● **YOUR INSTRUCTIONS**
Take the lines from the head of the listing through the one bearing "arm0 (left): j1" and copy them exactly, leaving every picture out.

________________________

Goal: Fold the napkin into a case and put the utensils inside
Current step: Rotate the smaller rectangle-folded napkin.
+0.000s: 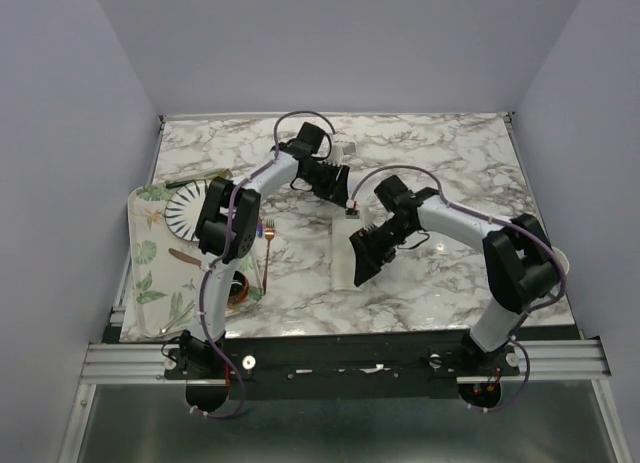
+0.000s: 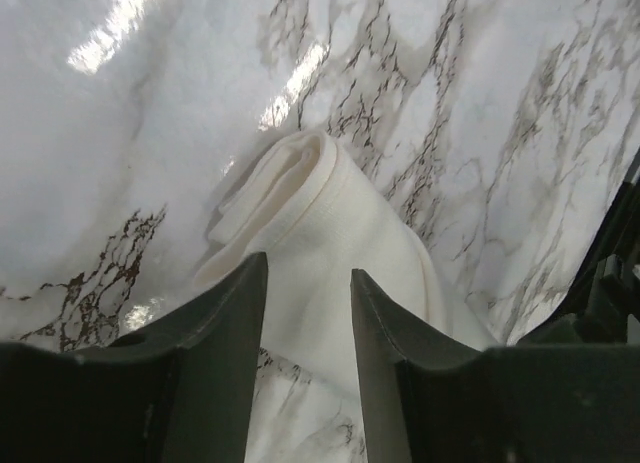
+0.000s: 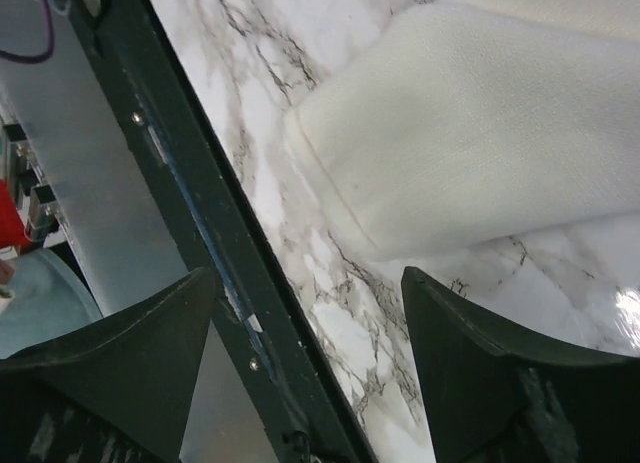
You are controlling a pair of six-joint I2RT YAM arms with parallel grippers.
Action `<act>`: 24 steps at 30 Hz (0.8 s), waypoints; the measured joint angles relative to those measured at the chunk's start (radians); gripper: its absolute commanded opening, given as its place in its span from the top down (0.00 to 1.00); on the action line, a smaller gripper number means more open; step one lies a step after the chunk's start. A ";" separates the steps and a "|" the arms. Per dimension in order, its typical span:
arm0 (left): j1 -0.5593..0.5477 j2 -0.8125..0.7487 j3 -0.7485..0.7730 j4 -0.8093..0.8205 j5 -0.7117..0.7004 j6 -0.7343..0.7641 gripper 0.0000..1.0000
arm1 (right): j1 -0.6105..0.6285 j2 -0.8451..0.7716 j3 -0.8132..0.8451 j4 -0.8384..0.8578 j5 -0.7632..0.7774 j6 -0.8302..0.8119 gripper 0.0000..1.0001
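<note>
We see the napkin [image 1: 341,271] folded into a narrow strip, lying on the marble worktop [image 1: 440,153] between both arms. Our left gripper [image 2: 308,268] hovers at its far end, jaws parted, pinching nothing. Our right gripper [image 3: 308,278] hangs over its near end, jaws wide open. The copper-gold fork [image 1: 268,238] lies well apart to the left.
</note>
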 measured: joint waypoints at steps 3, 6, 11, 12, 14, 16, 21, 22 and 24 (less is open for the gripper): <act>0.024 -0.020 0.012 0.038 0.026 -0.031 0.44 | -0.025 -0.079 0.015 -0.004 -0.012 0.005 0.02; 0.066 -0.110 -0.094 0.142 0.045 -0.098 0.40 | -0.083 -0.137 0.077 -0.009 -0.004 0.001 0.00; 0.156 -0.455 -0.501 0.371 0.079 -0.270 0.40 | -0.206 -0.186 0.277 0.016 0.013 -0.003 0.00; 0.162 -0.560 -0.609 0.453 0.093 -0.331 0.40 | -0.218 -0.184 0.310 0.028 0.008 -0.002 0.00; 0.138 -0.677 -0.736 0.558 0.111 -0.417 0.40 | -0.227 -0.164 0.369 0.037 -0.014 0.015 0.00; 0.079 -0.761 -0.869 0.697 0.126 -0.523 0.41 | -0.225 -0.101 0.442 0.063 -0.076 0.058 0.00; -0.111 -0.748 -1.060 0.934 0.131 -0.739 0.42 | -0.214 0.101 0.475 0.158 -0.195 0.216 0.00; -0.130 -0.735 -1.073 0.959 0.131 -0.762 0.42 | -0.211 0.129 0.465 0.177 -0.209 0.246 0.00; -0.167 -0.686 -1.097 1.031 0.129 -0.818 0.43 | -0.203 0.191 0.424 0.227 -0.225 0.318 0.00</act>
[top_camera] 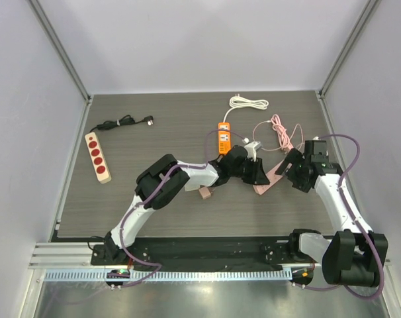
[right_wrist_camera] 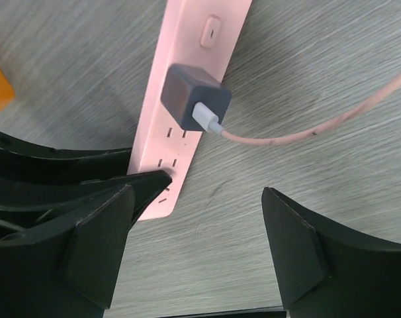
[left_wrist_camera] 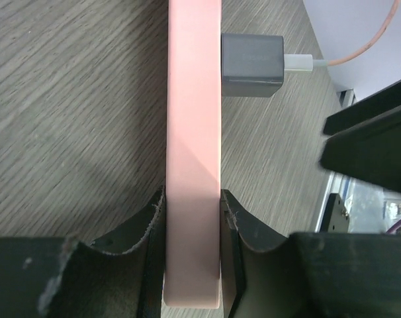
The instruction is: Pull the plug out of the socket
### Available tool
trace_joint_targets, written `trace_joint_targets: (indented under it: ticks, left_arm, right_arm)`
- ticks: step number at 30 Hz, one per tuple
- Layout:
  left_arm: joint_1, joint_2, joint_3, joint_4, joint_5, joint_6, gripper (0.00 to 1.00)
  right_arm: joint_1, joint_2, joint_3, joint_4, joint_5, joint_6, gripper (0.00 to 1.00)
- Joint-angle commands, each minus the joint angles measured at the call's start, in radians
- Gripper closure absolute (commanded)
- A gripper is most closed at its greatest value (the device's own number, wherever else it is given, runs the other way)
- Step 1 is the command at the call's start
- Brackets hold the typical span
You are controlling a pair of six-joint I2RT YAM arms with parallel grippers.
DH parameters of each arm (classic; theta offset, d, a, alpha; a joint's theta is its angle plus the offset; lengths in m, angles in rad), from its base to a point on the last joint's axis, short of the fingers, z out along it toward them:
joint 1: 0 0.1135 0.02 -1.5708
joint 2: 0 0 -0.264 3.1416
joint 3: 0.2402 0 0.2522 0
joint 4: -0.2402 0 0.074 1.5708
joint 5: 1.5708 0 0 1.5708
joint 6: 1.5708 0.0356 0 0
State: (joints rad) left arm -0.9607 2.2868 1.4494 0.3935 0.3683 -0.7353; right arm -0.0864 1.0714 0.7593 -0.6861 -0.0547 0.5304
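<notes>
1. Seen from above, a pink power strip lies on the wooden table, toward 3 o'clock from the table's centre. Both arms reach in to it.
2. The left claw is clamped across one end of the strip, one pad pressed against each long side. It appears to pin the strip so that it cannot slide or lift.
3. In the left wrist view, a grey plug sits in the strip's socket face. It juts out toward 3 o'clock, well up the strip from the clamped end.
4. A white connector enters the back of the plug. A pink cable runs from it toward 3 o'clock.
5. The right claw hovers with its jaws apart and nothing between them. In its own wrist view the plug lies toward 12 o'clock from the gap, not yet between the fingers.
6. An orange power strip lies just beyond the left claw at 12 o'clock. A beige strip with red sockets rests far off at 9 o'clock. Neither belongs to the task.
7. Step in hand, as I judge it: the strip is braced and the right claw is lining up on the plug. The plug is fully seated, so the pull has not begun.
8. The next move calls for the right claw to advance until its fingers straddle the grey body rather than the cable. It must then close firmly and draw straight away from the socket face while the left claw holds firm.
</notes>
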Motion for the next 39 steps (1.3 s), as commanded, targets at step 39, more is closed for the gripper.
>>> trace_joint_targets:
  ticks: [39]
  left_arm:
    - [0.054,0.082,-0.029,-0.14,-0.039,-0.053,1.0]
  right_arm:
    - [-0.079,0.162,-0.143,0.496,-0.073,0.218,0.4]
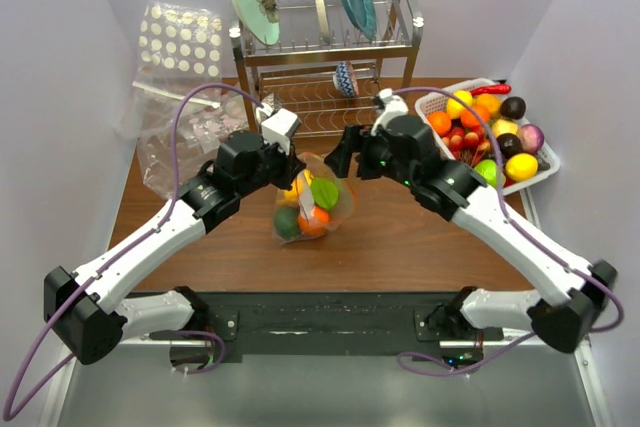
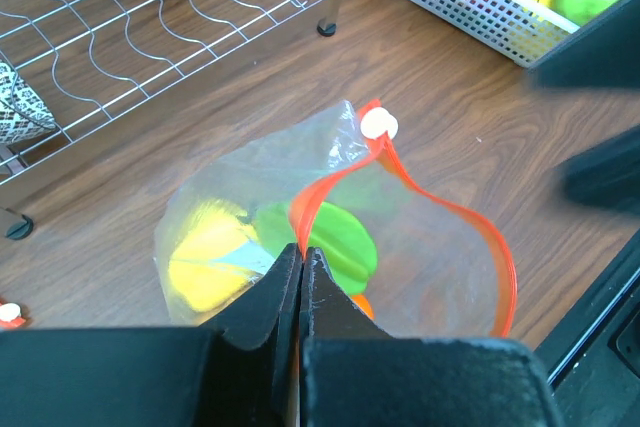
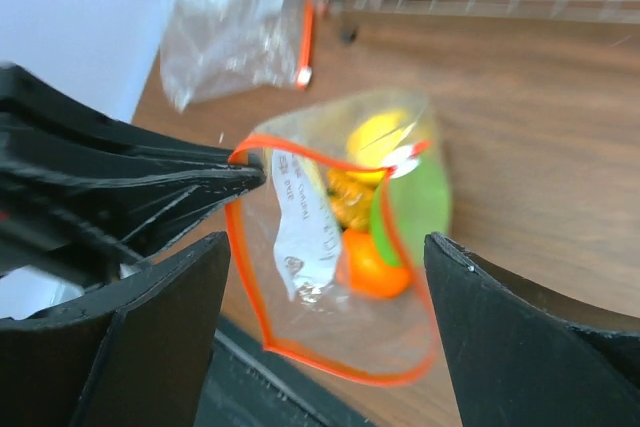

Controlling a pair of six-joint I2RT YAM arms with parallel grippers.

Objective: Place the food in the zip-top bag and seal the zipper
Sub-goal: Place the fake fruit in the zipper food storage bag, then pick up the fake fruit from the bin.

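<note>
The zip-top bag [image 1: 312, 202] stands on the wooden table between my two arms with its mouth held open. Inside lies food: a yellow piece [image 2: 205, 257], a bright green piece [image 2: 335, 237] and an orange piece [image 3: 375, 262]. My left gripper [image 2: 300, 252] is shut on the orange-red zipper [image 2: 440, 202] at the bag's rim. The white slider [image 2: 379, 125] sits at the zipper's far end. My right gripper [image 3: 325, 247] hangs open above the bag's mouth, touching nothing, and shows in the top view [image 1: 340, 155] just right of the bag.
A white basket [image 1: 425, 102] with several more toy fruits stands at the back right. A metal dish rack [image 1: 330, 47] with plates fills the back middle. A dotted clear bag [image 1: 180, 42] and a small speckled pouch [image 1: 185, 142] lie at the back left.
</note>
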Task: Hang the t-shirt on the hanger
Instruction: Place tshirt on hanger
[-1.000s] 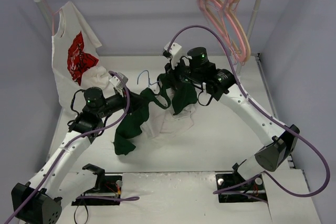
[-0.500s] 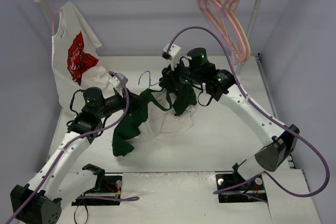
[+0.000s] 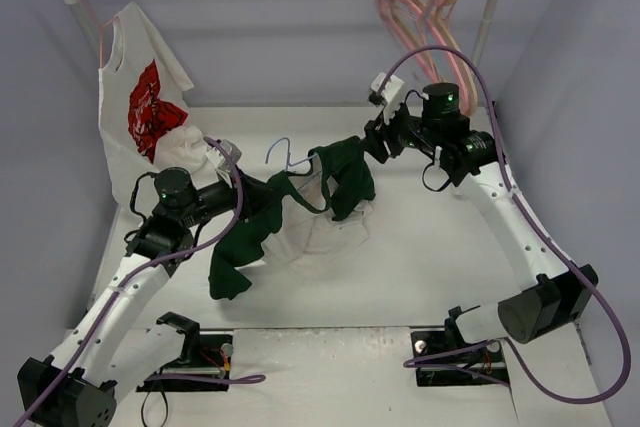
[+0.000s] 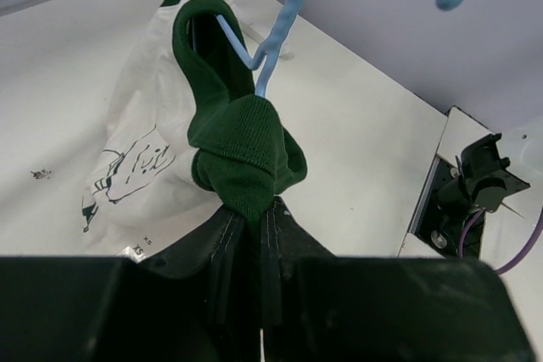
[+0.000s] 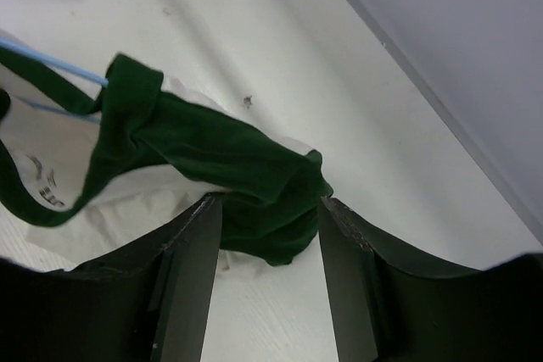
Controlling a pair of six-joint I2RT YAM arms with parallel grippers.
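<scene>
The left gripper (image 4: 250, 225) was clamped on a dark green fold of the t-shirt (image 4: 144, 125) — the light-blue wire hanger (image 4: 276, 36) ran into its green-trimmed opening. The right gripper (image 5: 267, 205) stood with jaws apart, just beside the other green sleeve.

Looks down the left gripper (image 4: 253, 231), jaws pressed together on a bunched wad of dark green cloth — part of the t-shirt (image 4: 242, 150). Beyond the wad, shows a green-edged opening lifted off the table (image 4: 356, 116), white body cloth sagging to the left and lying crumpled on the surface, dark line print facing up. Picks out the hanger (image 4: 284, 23) as thin light-blue wire — one strand running into that opening, another rising out of frame at the top, a curled blue end at upper right. Catches a black bracket (image 4: 479, 180) and a purple cable (image 4: 517, 252) at the right edge.
</scene>
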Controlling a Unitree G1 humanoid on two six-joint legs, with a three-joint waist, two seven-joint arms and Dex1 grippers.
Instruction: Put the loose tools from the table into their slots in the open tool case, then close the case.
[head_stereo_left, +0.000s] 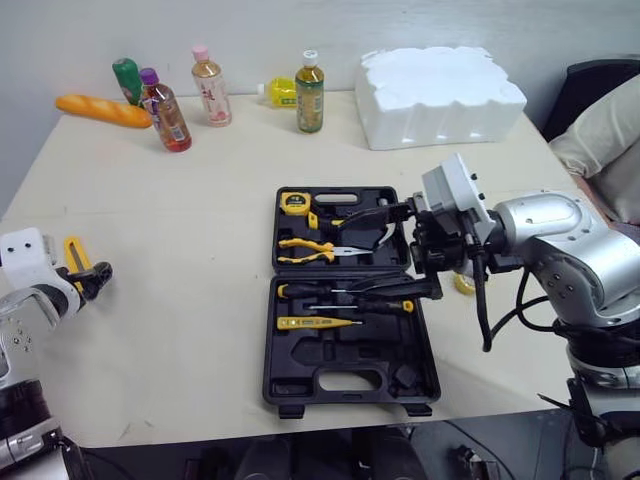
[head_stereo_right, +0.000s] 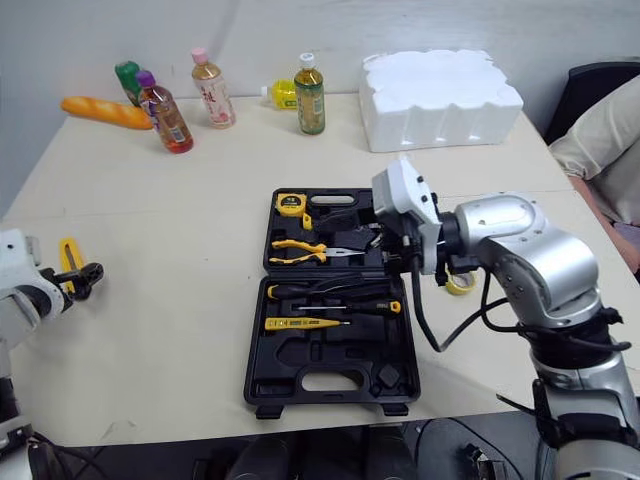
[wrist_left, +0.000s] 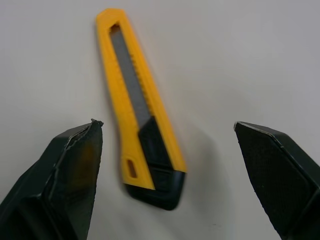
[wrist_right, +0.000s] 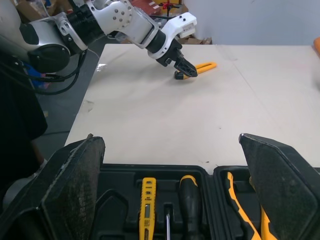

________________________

● **SOLUTION TO THIS PROBLEM**
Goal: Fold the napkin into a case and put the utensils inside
Current step: Rotate the smaller rectangle-folded napkin.
+0.000s: 
+0.000s: 
+0.000s: 
You are controlling a pair of six-joint I2RT YAM arms with parallel grippers.
Action `<act>`: 24 steps at 30 Hz (0.8 s), waypoints; the measured joint angles relative to those measured at the chunk's start (radians); gripper: its absolute commanded opening, given as its place in its span from the top down (0.00 to 1.00); on the action line, a smaller gripper number means more open; step one lies a step after the chunk's start. A ";" separates the steps and a "|" the arms. Per dimension in order, its typical span:
arm0 (left): j1 -0.5593..0.5477 j2 -0.8125..0.7487 j3 -0.7485..0.7730 j4 -0.8093..0.8205 j5 -0.7117..0.7004 j6 -0.7343..0.7641 gripper 0.0000..1.0000

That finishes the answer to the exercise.